VE: The single thing all the designers, policy makers, and systems engineers I spoke to for the book (I did 100+ interviews!) agreed on was that these tools are sometimes regrettable, but necessary, ways of doing “triage.” The assumption being there aren’t enough resources for everyone and we need to use these systems to make “hard decisions” more fairly. The assumption of scarcity is empirically false and dangerous as hell. In fact, we’re not doing triage with these tools – triage assumes that the crisis is temporary and there are more resources coming – what we’re doing is digital rationing. The two questions I ask engineers to ask themselves are: Does this system support the autonomy and dignity of the poor? Would this system be acceptable if it was aimed at non-poor people? If the answer to either of those questions is no, you shouldn’t build it.

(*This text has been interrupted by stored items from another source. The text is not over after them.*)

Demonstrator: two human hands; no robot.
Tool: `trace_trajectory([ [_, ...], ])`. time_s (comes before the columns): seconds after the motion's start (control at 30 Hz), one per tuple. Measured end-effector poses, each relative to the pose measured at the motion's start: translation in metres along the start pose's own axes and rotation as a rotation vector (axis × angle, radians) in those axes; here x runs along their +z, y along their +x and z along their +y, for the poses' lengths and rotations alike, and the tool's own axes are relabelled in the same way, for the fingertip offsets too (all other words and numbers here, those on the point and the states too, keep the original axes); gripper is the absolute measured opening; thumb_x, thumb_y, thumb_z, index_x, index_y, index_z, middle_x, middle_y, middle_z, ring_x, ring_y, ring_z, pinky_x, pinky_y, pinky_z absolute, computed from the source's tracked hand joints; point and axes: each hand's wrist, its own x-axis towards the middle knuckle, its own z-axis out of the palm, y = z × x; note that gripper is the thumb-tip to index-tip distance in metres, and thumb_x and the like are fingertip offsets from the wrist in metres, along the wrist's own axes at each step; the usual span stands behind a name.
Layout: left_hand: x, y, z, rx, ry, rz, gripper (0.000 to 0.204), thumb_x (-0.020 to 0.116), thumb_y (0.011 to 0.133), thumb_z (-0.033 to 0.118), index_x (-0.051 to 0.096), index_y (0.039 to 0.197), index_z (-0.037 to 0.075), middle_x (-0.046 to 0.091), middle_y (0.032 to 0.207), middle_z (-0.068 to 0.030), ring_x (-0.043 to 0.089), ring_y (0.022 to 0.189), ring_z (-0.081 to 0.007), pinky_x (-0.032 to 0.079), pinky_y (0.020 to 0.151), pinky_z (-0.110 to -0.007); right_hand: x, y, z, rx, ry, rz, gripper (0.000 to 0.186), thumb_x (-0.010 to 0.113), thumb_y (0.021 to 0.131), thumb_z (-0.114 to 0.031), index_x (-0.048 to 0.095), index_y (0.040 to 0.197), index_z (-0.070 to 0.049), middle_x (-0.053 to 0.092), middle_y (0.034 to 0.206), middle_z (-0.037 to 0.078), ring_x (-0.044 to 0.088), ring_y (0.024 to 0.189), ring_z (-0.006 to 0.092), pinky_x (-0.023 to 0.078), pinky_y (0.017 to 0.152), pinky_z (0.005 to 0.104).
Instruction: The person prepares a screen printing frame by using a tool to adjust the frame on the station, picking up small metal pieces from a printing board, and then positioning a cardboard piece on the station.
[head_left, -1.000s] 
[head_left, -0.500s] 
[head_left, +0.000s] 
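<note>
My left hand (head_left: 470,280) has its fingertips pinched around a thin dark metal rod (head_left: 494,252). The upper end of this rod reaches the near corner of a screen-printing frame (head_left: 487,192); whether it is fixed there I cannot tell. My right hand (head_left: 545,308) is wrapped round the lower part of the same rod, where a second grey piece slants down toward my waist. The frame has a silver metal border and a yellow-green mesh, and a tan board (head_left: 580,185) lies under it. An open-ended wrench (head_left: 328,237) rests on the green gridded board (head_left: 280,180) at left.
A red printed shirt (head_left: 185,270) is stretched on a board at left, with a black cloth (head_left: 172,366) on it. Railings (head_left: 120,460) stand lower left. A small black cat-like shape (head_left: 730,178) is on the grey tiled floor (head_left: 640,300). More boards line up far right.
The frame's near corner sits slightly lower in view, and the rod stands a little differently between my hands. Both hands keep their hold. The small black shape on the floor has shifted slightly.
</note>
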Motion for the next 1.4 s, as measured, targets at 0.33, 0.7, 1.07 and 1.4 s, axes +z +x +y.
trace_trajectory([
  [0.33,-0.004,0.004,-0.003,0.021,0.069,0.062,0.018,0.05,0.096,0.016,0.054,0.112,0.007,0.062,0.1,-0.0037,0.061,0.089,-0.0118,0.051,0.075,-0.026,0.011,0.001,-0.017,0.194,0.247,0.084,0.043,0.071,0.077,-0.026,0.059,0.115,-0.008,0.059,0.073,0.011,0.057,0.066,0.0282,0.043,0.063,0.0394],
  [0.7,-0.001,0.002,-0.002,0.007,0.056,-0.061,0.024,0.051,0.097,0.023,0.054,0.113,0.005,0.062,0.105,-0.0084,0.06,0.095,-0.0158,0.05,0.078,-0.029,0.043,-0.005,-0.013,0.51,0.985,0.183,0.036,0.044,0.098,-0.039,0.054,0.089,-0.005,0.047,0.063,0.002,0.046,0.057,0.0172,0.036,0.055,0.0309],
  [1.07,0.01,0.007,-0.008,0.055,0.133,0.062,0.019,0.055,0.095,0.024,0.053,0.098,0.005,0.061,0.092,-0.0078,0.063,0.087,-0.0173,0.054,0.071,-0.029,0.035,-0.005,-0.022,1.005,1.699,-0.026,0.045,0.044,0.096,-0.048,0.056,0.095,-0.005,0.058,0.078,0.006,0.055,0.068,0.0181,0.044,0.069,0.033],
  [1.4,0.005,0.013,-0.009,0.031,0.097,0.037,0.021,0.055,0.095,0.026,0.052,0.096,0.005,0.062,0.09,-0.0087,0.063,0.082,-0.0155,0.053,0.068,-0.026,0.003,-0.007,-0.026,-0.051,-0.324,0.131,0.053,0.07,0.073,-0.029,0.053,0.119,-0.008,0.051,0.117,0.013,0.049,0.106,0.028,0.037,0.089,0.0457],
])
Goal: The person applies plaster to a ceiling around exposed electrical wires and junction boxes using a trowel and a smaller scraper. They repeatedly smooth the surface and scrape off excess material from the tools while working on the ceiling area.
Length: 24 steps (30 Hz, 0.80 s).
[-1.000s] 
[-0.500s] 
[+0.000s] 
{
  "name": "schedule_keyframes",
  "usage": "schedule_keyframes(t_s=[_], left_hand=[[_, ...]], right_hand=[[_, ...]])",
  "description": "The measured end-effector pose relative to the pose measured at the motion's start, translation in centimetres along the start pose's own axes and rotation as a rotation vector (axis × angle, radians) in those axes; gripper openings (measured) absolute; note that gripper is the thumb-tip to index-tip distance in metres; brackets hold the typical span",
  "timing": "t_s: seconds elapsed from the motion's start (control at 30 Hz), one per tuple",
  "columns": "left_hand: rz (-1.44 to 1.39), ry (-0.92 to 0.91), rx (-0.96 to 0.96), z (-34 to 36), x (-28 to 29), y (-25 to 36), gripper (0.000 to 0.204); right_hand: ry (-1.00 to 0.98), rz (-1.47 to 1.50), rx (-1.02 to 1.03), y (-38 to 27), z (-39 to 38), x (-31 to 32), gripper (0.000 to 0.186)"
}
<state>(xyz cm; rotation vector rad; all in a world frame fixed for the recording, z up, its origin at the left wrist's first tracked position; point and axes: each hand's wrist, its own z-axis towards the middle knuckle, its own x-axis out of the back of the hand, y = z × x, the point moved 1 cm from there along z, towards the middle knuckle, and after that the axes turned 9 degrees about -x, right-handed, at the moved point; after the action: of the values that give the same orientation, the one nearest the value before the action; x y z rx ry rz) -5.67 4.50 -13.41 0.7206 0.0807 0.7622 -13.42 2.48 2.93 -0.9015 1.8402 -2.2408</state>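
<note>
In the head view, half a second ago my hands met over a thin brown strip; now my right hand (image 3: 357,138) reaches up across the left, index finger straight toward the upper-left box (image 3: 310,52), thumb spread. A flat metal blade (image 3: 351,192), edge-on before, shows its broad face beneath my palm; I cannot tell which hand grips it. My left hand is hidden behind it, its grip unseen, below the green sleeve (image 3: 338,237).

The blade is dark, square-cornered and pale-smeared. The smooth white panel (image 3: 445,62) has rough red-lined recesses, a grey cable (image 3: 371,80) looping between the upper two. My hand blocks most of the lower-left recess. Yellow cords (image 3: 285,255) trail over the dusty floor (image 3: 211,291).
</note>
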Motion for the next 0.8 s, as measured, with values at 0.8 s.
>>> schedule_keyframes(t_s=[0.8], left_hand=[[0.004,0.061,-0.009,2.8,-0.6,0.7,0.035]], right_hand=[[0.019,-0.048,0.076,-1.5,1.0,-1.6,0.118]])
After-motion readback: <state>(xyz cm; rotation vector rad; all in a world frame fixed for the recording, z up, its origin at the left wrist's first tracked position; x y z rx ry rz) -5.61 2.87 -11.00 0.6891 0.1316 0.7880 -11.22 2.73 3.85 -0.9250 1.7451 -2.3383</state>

MS: Many underestimate their odds of falling into poverty. You’ve said that it’s upto the professional middle class to save us from digital poorhouse as they’re most at risk. Do you see any signs of them overcoming their “fear of falling”?

VE: People closest to problems have the most info about them and are most likely to be invested in creating lasting/transformative solutions. Poor people’s movements will be the force that changes the digital welfare state. But PMC (Professional Middle Class) have a role to play, too. If two-thirds of Americans will access means-tested public assistance between the ages of 20-64, the PMC needs to understand that WE WILL HAVE TO LIVE in the systems we build (or allow to be built) for the poor. We’ve all got skin in this game, though the stakes and consequences aren’t the same for everyone. The pandemic has made so many of the cracks in the system visible to those who think of themselves as “not the kind of person to go on welfare.” My hope is that we can use this moment to build real multiracial, cross-class coalitions to turn back the punitive and deadly changes I describe in my book.

Audience question from Wangui Mwangi @jackie_mwangi Are we giving too much power to developers? What can law and institutions do?

VE: In the case of public assistance in the US, I think policy and developers are fairly aligned, unfortunately. You can make a great political career in the US whipping up resentment against welfare. That’s why I think the change will come from poor ppl’s movts. One of my favorites is the Poor People’s Economic Human Rights Campaign, a national coalition of poor-led orgs based in Philadelphia (poorpeoplesarmy.com).